Nono fut un militant exemplaire dans le mouvement national étudiant. C’est à ce titre que je l’ai connu en 1968-69, très précisément lorsqu’il fut membre du comité de section de l’UNEA chargé « des tâches d’édification nationale et de la lutte anti-impérialiste » : j’occupais les mêmes fonctions au sein de la section UNEA d’Oran et nous tentions lors de rencontres régulières qui se tenaient à Alger, de coordonner nos actions).

Nous avons subi ensemble la répression de 1970-71 ... C’est au Centre de sélection et d’orientation que nous allons nous retrouver en septembre 1971 pour être incorporés de force au service national après quelques mois de prison ... Fériel venait de naître et Djamila l’a présenté au CSO aux « copains ».

Il fut un grand secrétaire général du Syndicat National de l’Enseignement Supérieur qu’il anima avec une grande intelligence. Je peux témoigner qu’il se dépensa sans mesure – des fois jusqu’à l’épuisement - et fit du syndicat une organisation forte et représentative. J’ai le souvenir qu’il géra en tant que SG du SNES avec un grand sens des responsabilités le printemps berbère.
L’AG organisée à l’Université de Tizi Ouzou fut historique.
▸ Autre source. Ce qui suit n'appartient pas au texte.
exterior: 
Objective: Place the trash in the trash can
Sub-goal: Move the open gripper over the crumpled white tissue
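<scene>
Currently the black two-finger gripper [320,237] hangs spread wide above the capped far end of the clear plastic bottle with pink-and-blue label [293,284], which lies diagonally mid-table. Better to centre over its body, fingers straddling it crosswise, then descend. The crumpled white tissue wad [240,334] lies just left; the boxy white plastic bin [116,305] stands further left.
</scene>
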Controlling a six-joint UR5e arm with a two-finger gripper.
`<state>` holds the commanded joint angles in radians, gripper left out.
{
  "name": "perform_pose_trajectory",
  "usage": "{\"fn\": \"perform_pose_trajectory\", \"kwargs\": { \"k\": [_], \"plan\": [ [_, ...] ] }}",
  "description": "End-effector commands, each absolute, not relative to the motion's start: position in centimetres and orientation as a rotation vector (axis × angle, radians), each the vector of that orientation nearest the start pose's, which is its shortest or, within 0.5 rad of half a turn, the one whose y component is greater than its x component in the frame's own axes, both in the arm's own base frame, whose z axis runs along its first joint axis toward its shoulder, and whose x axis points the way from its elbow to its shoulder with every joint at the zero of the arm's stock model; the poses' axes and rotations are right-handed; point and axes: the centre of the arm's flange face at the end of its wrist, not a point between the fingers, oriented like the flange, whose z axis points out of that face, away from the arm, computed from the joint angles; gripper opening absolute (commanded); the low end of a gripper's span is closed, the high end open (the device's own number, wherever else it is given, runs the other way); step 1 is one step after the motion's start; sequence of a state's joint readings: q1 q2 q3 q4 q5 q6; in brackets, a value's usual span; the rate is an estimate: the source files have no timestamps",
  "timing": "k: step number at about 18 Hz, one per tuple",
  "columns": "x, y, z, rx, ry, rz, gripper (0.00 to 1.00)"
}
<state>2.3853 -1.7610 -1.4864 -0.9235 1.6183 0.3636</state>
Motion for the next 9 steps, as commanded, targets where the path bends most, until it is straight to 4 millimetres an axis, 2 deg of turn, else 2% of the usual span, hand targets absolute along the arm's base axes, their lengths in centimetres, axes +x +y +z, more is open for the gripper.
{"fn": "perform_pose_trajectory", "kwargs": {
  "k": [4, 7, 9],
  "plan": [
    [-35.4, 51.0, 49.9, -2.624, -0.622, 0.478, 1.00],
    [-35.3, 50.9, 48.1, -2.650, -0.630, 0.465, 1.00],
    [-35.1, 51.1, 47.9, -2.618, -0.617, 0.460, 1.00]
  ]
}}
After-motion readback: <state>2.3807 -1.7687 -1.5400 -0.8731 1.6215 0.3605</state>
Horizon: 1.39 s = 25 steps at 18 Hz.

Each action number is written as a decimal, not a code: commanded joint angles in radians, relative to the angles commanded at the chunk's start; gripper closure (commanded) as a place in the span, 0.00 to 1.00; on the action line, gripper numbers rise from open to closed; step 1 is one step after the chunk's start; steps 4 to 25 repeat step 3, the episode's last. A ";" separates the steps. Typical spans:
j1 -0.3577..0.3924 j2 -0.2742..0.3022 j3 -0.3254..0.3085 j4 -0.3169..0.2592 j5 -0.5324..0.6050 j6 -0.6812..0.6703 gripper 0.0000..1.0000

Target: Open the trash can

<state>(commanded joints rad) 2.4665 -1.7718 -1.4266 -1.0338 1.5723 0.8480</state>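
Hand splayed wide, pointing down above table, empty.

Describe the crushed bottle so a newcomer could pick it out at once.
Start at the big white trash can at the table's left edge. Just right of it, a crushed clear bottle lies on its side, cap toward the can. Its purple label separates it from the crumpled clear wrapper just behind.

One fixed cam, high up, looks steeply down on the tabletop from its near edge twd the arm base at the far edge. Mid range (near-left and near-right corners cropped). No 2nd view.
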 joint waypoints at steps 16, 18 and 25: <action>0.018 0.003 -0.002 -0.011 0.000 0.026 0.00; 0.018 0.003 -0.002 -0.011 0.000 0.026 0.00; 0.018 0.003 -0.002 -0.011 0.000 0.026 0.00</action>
Elle fut un moment fort d’un dialogue noué avec les responsables du secteur (Bererhi) assurant ainsi une gestion pacifique de la crise.

Il a été de tous les combats pour la démocratie à la fin des années 80. Il a mis ses compétences et son intelligence au service des femmes (et de leurs luttes contre le code de la famille). Il a été de ceux qui firent par exemple connaitre l’association créée par Tami Tidafi pour protéger les filles mères et adopter dans des familles d’accueil les enfants de la pouponnière de Staoueli. Il s’est fortement engagé dans le comité de lutte contre la torture. Il a initié et rédigé des pétitions pour la tolérance, animé des comités de soutien (Djaout …), des cercles de réflexions (autour de Miloud Brahimi, premier président de la ligue des droits de l’homme).

Membre fondateur des amis d’Alger républicain, je repense aujourd’hui à sa joie et à son émotion lors de la sortie du premier numéro, brandissant au milieu de la nuit comme un trophée de guerre, la première épreuve sortie des presses.

Il fut tout au long de cette période et jusqu’à la tenue du premier et dernier congrès un militant de premier plan au sein du PAGS. Je peux dire la fierté d’avoir appartenu -au cours de la courte période qui nous sépare de la légalisation au premier congrès- à la même cellule qui comptait R. Boudjedra, deux camarades disparus –Athmani son compagnon de l’UNEA et Salah Chouaki – le Dr Chakou, Dalila et moi-même. Il nous faisait partager au cours des réunions de la cellule ses analyses qui alimentaient des discussions riches, passionnées et combien stimulantes …

Je ne peux enfin oublier l’universitaire accompli et l’homme sensible, émotif, amical, attentif aux autres et d’une gentillesse sans bornes.

Je sais que ses enfants lui ressemblent. Je les ai vu naitre, grandir avec mes enfants jusqu’à cette période d’exil qui nous a séparés les uns des autres mais sans jamais avoir effacé l ‘affection que nous avions les uns vis à vis des autres. Je pense fort à Djamila, à Fériel, Sarah et Qaïs. Je partage leur douleur. Nono n’aura pas vécu comme le disait Hikmet comme un simple locataire. Il restera dans nos mémoires.